> _TASK TO CARRY OUT_
Would you print the entire listing exactly, leaving nothing out?
┄┄┄┄┄┄
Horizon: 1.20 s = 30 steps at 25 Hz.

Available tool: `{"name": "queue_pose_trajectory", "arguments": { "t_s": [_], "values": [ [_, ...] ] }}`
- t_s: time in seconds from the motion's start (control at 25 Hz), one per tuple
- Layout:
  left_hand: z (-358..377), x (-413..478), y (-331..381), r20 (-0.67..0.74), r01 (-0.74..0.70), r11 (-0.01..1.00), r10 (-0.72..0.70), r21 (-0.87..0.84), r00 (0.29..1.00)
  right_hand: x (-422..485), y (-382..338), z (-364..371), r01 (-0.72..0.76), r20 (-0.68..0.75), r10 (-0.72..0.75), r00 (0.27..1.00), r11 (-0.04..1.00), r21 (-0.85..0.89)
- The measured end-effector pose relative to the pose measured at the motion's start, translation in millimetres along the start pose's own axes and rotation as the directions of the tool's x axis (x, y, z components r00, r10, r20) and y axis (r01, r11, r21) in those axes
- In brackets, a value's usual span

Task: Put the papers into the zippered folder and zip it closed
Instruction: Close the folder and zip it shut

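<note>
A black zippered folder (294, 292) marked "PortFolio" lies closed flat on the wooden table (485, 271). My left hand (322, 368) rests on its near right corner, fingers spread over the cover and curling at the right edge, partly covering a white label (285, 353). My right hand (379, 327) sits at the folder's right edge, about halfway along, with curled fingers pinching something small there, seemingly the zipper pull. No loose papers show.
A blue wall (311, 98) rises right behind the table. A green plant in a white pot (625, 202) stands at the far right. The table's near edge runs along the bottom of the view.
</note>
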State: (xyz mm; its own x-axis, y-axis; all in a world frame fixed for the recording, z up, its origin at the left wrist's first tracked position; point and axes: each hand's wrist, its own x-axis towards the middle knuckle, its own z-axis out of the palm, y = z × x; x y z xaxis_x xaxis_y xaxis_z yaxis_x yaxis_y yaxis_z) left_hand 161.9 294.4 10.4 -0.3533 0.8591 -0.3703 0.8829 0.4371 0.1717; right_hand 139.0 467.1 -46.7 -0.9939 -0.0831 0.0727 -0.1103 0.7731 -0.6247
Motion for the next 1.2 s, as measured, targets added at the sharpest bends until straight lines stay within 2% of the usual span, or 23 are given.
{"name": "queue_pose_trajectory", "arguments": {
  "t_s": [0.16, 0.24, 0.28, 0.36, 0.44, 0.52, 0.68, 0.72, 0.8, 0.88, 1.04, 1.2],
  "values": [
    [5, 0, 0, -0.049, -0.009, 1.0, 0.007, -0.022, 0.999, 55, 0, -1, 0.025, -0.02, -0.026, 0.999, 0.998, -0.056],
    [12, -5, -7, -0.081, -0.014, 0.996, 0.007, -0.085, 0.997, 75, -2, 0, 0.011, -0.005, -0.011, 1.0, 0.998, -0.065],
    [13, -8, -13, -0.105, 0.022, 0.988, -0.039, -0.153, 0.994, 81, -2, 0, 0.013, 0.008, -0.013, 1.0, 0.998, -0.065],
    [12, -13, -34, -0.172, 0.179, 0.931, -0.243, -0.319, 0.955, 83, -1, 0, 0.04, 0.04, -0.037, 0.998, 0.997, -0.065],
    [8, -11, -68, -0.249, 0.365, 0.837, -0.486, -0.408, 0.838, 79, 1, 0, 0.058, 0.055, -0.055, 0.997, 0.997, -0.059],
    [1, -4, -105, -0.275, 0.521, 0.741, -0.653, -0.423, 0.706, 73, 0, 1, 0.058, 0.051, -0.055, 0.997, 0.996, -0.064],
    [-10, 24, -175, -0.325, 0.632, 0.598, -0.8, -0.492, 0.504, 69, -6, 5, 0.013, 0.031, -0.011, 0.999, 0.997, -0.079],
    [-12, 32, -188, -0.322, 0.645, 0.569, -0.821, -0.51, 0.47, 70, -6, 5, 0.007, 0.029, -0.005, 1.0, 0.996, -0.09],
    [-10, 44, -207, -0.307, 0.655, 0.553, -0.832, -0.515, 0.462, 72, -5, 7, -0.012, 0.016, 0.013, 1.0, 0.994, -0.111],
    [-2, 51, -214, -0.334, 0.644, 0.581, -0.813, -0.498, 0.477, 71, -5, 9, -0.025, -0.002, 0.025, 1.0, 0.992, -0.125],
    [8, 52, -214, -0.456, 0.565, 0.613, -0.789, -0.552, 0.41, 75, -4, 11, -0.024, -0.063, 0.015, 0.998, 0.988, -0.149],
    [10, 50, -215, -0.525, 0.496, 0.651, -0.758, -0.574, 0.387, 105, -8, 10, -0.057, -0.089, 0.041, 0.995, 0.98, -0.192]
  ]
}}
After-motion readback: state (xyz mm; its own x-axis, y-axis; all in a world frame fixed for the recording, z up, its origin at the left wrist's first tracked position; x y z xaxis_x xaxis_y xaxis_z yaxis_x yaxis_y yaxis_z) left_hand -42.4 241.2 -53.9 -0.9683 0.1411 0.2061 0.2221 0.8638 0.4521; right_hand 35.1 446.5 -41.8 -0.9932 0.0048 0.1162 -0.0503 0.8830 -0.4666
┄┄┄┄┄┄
> _ANSWER TO THIS EXERCISE_
Horizon: 1.20 s = 30 steps at 25 Hz.

Available tool: `{"name": "queue_pose_trajectory", "arguments": { "t_s": [_], "values": [ [_, ...] ] }}`
- t_s: time in seconds from the motion's start (control at 25 Hz), one per tuple
- Layout:
  left_hand: z (-358..377), x (-413..478), y (-331..381), r20 (-0.67..0.74), r01 (-0.74..0.70), r11 (-0.01..1.00), r10 (-0.72..0.70), r21 (-0.87..0.84), r00 (0.29..1.00)
  right_hand: x (-422..485), y (-382..338), z (-364..371), r01 (-0.72..0.76), r20 (-0.68..0.75), r10 (-0.72..0.75), r00 (0.27..1.00), r11 (-0.04..1.00), r21 (-0.85..0.89)
- The measured end-effector pose relative to the pose measured at the motion's start, translation in millimetres along the start pose's own axes and rotation as the directions of the tool's x axis (x, y, z components r00, r10, r20) and y axis (r01, r11, r21) in those axes
- In brackets, a value's usual span

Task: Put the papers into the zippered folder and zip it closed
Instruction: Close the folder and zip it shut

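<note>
A black zippered folder (294, 292) marked "PortFolio" lies closed flat on the wooden table (485, 271). My left hand (322, 368) rests on its near right corner, fingers spread over the cover and curling at the right edge, partly covering a white label (285, 353). My right hand (379, 327) sits at the folder's right edge, about halfway along, with curled fingers pinching something small there, seemingly the zipper pull. No loose papers show.
A blue wall (311, 98) rises right behind the table. A green plant in a white pot (625, 202) stands at the far right. The table's near edge runs along the bottom of the view.
</note>
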State: (xyz mm; its own x-axis, y-axis; all in a world frame fixed for the recording, z up, its origin at the left wrist's first tracked position; point and axes: each hand's wrist, its own x-axis towards the middle knuckle, its own z-axis out of the palm, y = z × x; x y z xaxis_x xaxis_y xaxis_z yaxis_x yaxis_y yaxis_z) left_hand 161.9 294.4 10.4 -0.3533 0.8591 -0.3703 0.8829 0.4371 0.1717; right_hand 139.0 467.1 -46.7 -0.9939 -0.0831 0.0727 -0.1103 0.7731 -0.6247
Motion for the next 1.2 s, as measured, targets added at the sharpest bends until straight lines stay within 2% of the usual span, or 23 are given.
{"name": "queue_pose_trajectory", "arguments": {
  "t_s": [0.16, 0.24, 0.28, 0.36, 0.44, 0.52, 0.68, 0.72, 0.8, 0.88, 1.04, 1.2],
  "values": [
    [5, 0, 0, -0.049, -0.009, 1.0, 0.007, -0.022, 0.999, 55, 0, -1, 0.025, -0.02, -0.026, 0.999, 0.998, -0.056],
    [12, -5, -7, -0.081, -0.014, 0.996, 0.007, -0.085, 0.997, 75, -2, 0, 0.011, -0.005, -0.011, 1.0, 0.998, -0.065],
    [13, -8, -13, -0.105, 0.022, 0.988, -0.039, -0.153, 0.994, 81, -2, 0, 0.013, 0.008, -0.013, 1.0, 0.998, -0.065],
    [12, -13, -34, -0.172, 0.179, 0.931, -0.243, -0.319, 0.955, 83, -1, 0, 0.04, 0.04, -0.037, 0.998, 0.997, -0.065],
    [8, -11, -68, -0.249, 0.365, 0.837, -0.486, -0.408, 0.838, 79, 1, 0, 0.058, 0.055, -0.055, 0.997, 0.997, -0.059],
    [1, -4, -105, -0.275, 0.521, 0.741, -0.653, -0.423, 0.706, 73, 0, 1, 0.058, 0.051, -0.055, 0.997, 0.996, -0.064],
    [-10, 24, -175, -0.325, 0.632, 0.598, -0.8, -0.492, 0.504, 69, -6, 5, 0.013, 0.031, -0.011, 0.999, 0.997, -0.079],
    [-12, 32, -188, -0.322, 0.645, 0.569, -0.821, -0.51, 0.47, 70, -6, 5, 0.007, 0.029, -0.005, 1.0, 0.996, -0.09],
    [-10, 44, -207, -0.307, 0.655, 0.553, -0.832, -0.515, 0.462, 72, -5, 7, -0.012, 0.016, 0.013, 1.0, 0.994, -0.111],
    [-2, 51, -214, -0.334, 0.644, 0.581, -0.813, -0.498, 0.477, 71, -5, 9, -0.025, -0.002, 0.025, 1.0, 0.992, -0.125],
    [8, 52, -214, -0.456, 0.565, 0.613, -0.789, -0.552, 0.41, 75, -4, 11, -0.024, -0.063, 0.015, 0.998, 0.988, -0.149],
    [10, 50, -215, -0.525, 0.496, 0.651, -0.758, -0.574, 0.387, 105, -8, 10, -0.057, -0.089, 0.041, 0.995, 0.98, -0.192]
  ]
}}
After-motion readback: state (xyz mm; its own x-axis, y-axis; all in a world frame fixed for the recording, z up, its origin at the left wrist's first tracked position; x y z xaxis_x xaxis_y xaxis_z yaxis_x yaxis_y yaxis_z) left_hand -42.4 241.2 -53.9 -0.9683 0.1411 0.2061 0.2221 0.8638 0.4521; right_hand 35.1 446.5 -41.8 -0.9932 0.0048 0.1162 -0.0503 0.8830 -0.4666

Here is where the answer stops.